-- Task brief --
Quote all lines below exactly. Images stay out.

-- Data section --
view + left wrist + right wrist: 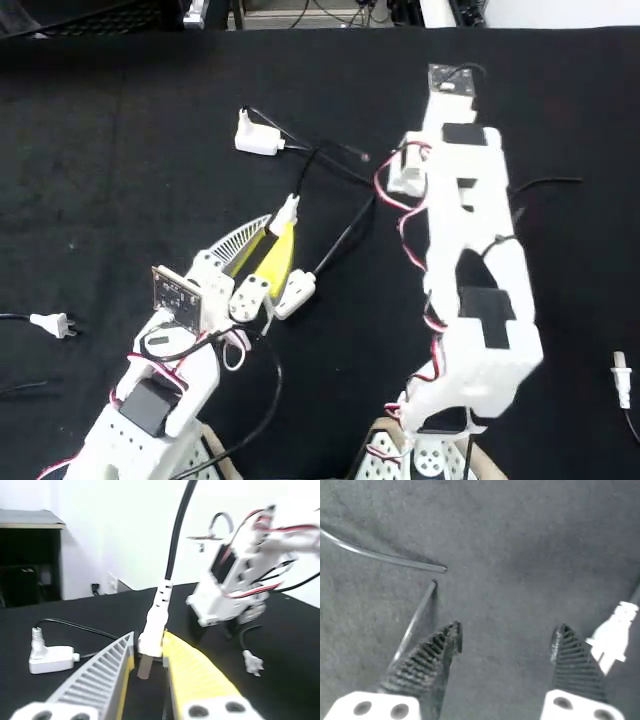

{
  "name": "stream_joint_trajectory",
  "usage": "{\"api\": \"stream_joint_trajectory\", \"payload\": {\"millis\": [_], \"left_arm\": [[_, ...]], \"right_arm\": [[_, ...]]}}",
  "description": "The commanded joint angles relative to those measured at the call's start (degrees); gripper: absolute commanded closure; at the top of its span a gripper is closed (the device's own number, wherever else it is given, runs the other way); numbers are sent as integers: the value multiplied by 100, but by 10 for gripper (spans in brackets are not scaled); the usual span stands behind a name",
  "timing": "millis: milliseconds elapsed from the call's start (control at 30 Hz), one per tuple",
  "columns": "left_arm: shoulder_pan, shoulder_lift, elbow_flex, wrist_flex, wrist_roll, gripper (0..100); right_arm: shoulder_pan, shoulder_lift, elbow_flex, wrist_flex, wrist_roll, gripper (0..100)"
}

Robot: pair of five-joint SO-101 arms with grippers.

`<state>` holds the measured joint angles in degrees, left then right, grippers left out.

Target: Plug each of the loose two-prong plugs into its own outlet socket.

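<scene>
My left gripper (282, 222) (149, 640), with one ribbed white finger and one yellow finger, is shut on a white two-prong plug (289, 210) (152, 637) whose black cable rises away from it. A white outlet socket (257, 140) (50, 658) lies beyond it on the black table. A second white socket (295, 293) rests beside the left wrist. My right gripper (508, 630) hangs open over bare table, close to two cable ends (439, 576) and a white plug (614, 636). Loose plugs lie at the far left (51, 323) and far right (621, 375).
The right arm (470, 260) stretches across the table's right half, and it stands behind the held plug in the left wrist view (235, 585). Another small plug (252, 662) lies near its base. Black cables (340, 235) cross the middle of the table.
</scene>
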<state>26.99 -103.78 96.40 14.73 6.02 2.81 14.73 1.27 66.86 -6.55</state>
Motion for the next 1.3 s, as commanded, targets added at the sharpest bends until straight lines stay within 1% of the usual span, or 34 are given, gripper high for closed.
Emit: {"api": "stream_joint_trajectory", "payload": {"millis": [0, 133, 200, 400, 500, 633, 900, 1000, 1067, 1200, 1267], "left_arm": [[277, -44, 101, 387, 123, 972], [409, -44, 101, 677, 123, 972], [409, -44, 101, 703, 123, 972], [374, -44, 101, 712, 123, 972], [374, -44, 101, 712, 123, 972], [374, -44, 101, 712, 114, 971], [374, -35, 101, 756, 114, 971], [374, -35, 101, 941, 114, 971], [365, -35, 101, 914, 114, 971], [347, -35, 101, 905, 114, 971], [198, -35, 101, 888, 114, 971]], "right_arm": [[-475, 242, -312, -97, -114, 710], [-853, 286, -426, -62, -123, 714], [-958, 286, -462, -53, -123, 750], [-1011, 286, -743, -53, -123, 986], [-1029, 286, -734, -53, -123, 966], [-1160, 277, -769, 141, -132, 987], [-2022, 277, -1429, 1196, -97, 986], [-2075, 277, -1437, 1248, -97, 986], [-2084, 277, -1429, 1319, -105, 986], [-2145, 224, -1666, 1916, -97, 986], [-2207, 136, -1763, 2207, -88, 986]]}}
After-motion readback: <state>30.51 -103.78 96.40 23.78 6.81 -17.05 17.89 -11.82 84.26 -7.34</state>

-- Reply to the exercise --
view + left wrist + right wrist: 

{
  "name": "stream_joint_trajectory",
  "usage": "{\"api\": \"stream_joint_trajectory\", \"payload\": {\"millis\": [_], \"left_arm\": [[_, ...]], \"right_arm\": [[_, ...]]}}",
  "description": "The commanded joint angles relative to those measured at the call's start (degrees); gripper: absolute commanded closure; at the top of its span a gripper is closed (the device's own number, wherever else it is given, runs the other way); numbers are sent as integers: the value multiplied by 100, but by 10 for gripper (spans in brackets are not scaled); the usual span stands behind a name",
  "timing": "millis: milliseconds elapsed from the call's start (control at 30 Hz), one per tuple",
  "columns": "left_arm: shoulder_pan, shoulder_lift, elbow_flex, wrist_flex, wrist_roll, gripper (0..100); right_arm: shoulder_pan, shoulder_lift, elbow_flex, wrist_flex, wrist_roll, gripper (0..100)"
}

Robot: pair of five-joint SO-101 arms with grippers.

`<state>` holds the measured joint angles in degrees, left then right, grippers left out.

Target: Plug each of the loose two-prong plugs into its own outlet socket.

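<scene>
My left gripper (282, 222) (149, 640), with one ribbed white finger and one yellow finger, is shut on a white two-prong plug (289, 210) (152, 637) whose black cable rises away from it. A white outlet socket (257, 140) (50, 658) lies beyond it on the black table. A second white socket (295, 293) rests beside the left wrist. My right gripper (508, 630) hangs open over bare table, close to two cable ends (439, 576) and a white plug (614, 636). Loose plugs lie at the far left (51, 323) and far right (621, 375).
The right arm (470, 260) stretches across the table's right half, and it stands behind the held plug in the left wrist view (235, 585). Another small plug (252, 662) lies near its base. Black cables (340, 235) cross the middle of the table.
</scene>
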<state>26.99 -103.78 96.40 14.73 6.02 2.81 14.73 1.27 66.86 -6.55</state>
Motion for the next 1.3 s, as commanded, targets added at the sharpest bends until straight lines stay within 1% of the usual span, or 34 are given, gripper high for closed.
Emit: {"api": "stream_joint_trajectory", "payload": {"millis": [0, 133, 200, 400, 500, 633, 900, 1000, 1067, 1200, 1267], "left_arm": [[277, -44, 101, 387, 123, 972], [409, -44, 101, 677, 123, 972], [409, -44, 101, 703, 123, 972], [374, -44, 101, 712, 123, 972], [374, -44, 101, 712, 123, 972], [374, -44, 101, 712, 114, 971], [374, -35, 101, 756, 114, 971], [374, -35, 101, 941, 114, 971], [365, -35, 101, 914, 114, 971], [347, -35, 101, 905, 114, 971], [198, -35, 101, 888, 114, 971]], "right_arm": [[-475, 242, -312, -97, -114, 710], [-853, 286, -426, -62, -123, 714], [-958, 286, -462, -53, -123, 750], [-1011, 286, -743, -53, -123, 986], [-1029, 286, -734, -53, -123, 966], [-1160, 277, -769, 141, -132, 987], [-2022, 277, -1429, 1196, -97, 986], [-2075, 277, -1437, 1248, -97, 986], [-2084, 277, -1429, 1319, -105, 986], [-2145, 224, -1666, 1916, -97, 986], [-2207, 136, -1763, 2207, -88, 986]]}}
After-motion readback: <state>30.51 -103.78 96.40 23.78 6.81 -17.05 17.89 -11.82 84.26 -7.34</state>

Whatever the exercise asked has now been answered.